▸ WHAT THE EXERCISE ASKS
Please work out how many lines in the data below contain "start", and reply with that number alone.

▸ INFORMATION PROVIDED
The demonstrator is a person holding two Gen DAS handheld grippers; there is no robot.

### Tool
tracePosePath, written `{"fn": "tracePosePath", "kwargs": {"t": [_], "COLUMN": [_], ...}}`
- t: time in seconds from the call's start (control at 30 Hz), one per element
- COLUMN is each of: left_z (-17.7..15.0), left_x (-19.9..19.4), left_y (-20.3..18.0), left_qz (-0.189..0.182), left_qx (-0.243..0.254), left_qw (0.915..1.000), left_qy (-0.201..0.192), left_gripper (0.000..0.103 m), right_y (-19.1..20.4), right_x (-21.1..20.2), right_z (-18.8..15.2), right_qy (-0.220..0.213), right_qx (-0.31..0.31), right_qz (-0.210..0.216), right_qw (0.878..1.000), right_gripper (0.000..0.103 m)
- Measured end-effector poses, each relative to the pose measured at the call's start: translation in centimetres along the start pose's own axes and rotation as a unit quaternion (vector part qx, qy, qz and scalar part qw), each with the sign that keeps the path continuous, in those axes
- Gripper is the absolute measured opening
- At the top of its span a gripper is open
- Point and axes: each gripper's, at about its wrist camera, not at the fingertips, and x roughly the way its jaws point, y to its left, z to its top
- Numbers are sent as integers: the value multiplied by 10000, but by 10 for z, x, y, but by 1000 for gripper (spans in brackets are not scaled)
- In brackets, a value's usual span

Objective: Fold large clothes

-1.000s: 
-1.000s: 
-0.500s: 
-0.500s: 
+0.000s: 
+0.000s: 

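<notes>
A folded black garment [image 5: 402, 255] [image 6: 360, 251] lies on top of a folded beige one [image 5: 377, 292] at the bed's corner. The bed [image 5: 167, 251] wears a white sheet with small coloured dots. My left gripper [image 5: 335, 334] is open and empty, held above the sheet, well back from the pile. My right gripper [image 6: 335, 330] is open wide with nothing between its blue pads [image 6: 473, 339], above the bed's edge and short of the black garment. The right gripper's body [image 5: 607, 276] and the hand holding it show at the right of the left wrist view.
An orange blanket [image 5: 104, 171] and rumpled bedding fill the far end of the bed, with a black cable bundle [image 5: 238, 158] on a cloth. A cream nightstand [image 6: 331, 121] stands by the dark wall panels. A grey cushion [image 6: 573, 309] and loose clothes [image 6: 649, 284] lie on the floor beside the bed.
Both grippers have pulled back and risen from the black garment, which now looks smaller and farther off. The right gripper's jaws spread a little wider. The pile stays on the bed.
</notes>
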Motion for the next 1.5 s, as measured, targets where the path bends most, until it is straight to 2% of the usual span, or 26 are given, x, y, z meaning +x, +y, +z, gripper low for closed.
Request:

▸ WRITTEN RESPONSE
2